(AA) – Six people have been reportedly killed and property, houses and crops destroyed due to flooding caused by heavy rains in Malawi.
“The reports we have are that so far, six people are feared dead, four in Mangochi while two in Zomba. The number might go up,” Paul Chiunguzeni, Commissioner for Disaster Management Affairs, told The Anadolu Agency by phone on Friday.
“In most places, houses and crops have been completely destroyed,” he said.
Mangochi District Commissioner Bester Mandele said heavy rains have affected most parts of the southern district.
“Thousands of people are homeless due to the floods. The situation is even more alarming as more housed are collapsing as the rains continues to pour,” he told AA.
Mangochi, a lake shore district and hub of fish business in Malawi, has experienced heavy rainfall for the past two days.
The district estimates that some 500 families have been displaced by the rains and in need of immediate help.
At least 1 000 hectares of crops have also been washed away.
According to eyewitnesses, the rains have forced locals in Mangochi to transfer some of their property to nearest schools, churches and mosques.
In Blantyre, some 540 families have lost their homes due to a hailstorm and floods.
There is also an alert that Luo River is southern Malawi is rising and the government officials have been dispatched to evacuate people living along the river.
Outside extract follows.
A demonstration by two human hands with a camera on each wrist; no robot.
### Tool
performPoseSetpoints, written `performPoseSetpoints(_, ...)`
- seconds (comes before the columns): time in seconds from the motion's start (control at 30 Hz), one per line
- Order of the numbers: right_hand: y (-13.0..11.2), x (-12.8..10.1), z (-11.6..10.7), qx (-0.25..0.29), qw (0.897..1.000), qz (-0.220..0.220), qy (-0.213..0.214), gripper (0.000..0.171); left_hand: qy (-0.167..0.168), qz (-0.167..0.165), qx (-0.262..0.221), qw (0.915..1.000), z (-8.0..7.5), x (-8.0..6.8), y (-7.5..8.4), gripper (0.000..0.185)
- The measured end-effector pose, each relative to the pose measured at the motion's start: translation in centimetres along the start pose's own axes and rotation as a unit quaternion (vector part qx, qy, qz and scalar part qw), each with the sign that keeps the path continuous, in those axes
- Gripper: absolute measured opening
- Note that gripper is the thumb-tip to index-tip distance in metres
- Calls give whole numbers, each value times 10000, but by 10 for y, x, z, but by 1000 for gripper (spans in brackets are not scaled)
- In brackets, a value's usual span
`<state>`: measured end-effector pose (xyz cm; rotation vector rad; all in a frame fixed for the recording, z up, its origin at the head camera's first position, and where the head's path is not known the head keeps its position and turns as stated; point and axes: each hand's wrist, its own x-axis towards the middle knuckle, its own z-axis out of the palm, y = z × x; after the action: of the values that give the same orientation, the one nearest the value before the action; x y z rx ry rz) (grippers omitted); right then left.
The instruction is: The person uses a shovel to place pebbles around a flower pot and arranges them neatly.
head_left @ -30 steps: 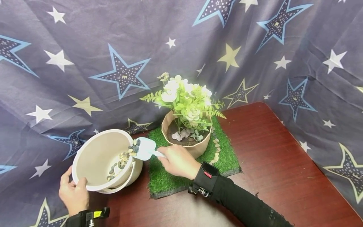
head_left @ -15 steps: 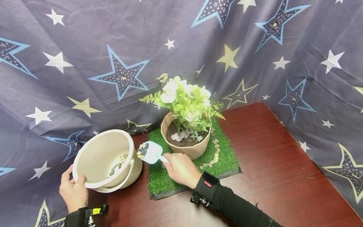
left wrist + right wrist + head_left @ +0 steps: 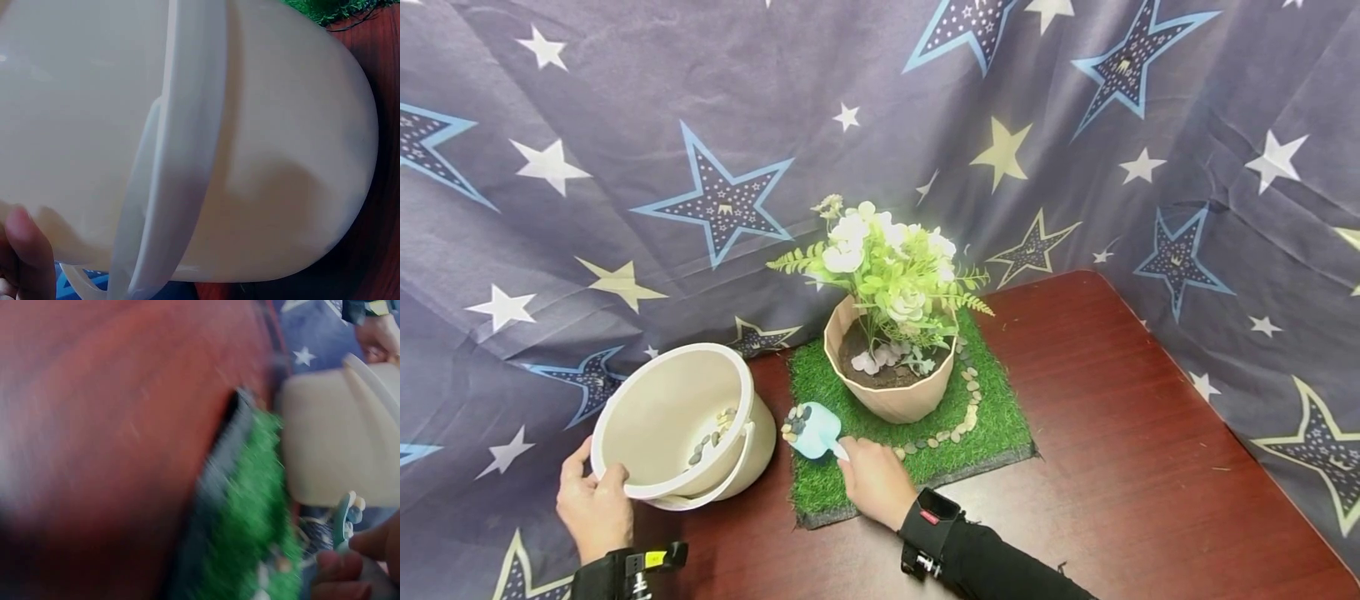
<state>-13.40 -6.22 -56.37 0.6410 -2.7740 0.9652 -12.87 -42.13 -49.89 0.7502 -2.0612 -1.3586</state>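
Fingers of the right hand [image 3: 874, 477] curl round the handle of a pale blue scoop [image 3: 815, 429], pinching it near the blade; the blade carries a small heap of pebbles [image 3: 791, 422] at its far lip and hangs just above the green grass mat [image 3: 992, 421], at about eight o'clock from the flower pot [image 3: 891, 398]. In the blurred right wrist view the same fingers [image 3: 337, 569] grip the scoop's stem [image 3: 342, 526]. At nine o'clock from the scoop, the left hand [image 3: 597, 510] grips the rim of a cream bucket [image 3: 658, 408], thumb over the edge and fingers wrapped below; the bucket tilts toward the mat and holds more pebbles along its lower inside wall. The left wrist view is filled by the bucket's side [image 3: 287, 156], with one fingertip [image 3: 25, 244] at its lower left. A curved row of pebbles lies on the mat from three to six o'clock around the pot, which holds dark soil and white flowers [image 3: 880, 258]. All rests on a red-brown table [image 3: 1120, 433] before a star-printed cloth [image 3: 625, 125].
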Motion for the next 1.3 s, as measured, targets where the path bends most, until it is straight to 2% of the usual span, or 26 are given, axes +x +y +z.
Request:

Chiunguzeni said a meeting is being held in the capital Lilongwe, where the government will review a budget for Disaster Response.
“We had a budget of (Malawi kwacha) MK150 million or about $300 000. But this budget has been exhausted,” he said.
He said his department will be asking for additional funding amounting to MK100 million ($200 000) to help it respond to the crisis.
“This is a national crisis because we have all these cases at the beginning of the rain season. We only hope the situation does not get worse than this,” Chiunguzeni said.
Malawi’s President Peter Mutharika has since appealed to Malawians to pray for those affected and has deployed Vice-President Saulos Chilima, who is the minister responsible for disaster preparedness, to assess the situation.
Mutharika is yet to declare a state of emergency due to flooding.
Malawi’s rain season begins in October and ends in April.
Since the rains started this year, heavy downpours have been registered in most parts of the country.
Some main roads have been washed away due to flooding in the central region, according to the National Roads Authority.
Malawi’s Lower Shire (Chikhwawa and Nsanje districts), where flooding is a perennial problem, is yet to be hit by the heavy floods although some parts have been displaced by floods.
But the Department of Climate Change and Meteorological Services has warned of high rainfall amounts which will eventually trigger flash floods in the country for the next two to three weeks.